What the task asks: Copy the whole listing below exactly, with nothing left out.

Data provided:
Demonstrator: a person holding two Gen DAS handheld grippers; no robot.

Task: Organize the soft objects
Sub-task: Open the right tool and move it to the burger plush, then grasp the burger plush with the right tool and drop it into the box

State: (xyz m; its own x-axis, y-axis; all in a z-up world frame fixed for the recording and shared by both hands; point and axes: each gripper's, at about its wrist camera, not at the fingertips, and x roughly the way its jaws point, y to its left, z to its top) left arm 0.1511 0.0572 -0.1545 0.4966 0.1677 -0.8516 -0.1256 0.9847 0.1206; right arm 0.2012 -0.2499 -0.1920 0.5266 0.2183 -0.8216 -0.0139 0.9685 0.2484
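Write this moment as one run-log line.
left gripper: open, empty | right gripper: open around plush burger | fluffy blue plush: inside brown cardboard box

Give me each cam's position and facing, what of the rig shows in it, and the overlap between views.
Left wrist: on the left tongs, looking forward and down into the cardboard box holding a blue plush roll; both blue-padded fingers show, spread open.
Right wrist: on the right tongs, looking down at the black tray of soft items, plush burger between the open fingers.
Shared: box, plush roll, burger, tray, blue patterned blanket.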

Reply:
Demonstrator: a person holding two Gen DAS handheld grippers; no robot.

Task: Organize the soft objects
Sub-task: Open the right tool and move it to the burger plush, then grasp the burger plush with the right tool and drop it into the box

State: (xyz m; its own x-axis, y-axis; all in a z-up world frame fixed for the recording and shared by both hands; point and axes: each gripper's, at about its wrist camera, not at the fingertips, and x roughly the way its jaws point, y to its left, z to its top) left arm 0.1511 0.0572 -0.1545 0.4966 0.1677 -0.8516 -0.1256 0.9847 0.1206; right arm 0.2012 -0.2499 -0.1920 0.5266 0.2183 -0.8216 -0.0139 0.9685 0.2484
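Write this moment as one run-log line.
left gripper: open, empty | right gripper: open around plush burger | fluffy blue plush: inside brown cardboard box

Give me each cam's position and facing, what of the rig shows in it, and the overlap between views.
Left wrist: on the left tongs, looking forward and down into the cardboard box holding a blue plush roll; both blue-padded fingers show, spread open.
Right wrist: on the right tongs, looking down at the black tray of soft items, plush burger between the open fingers.
Shared: box, plush roll, burger, tray, blue patterned blanket.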

There is nothing else to the answer.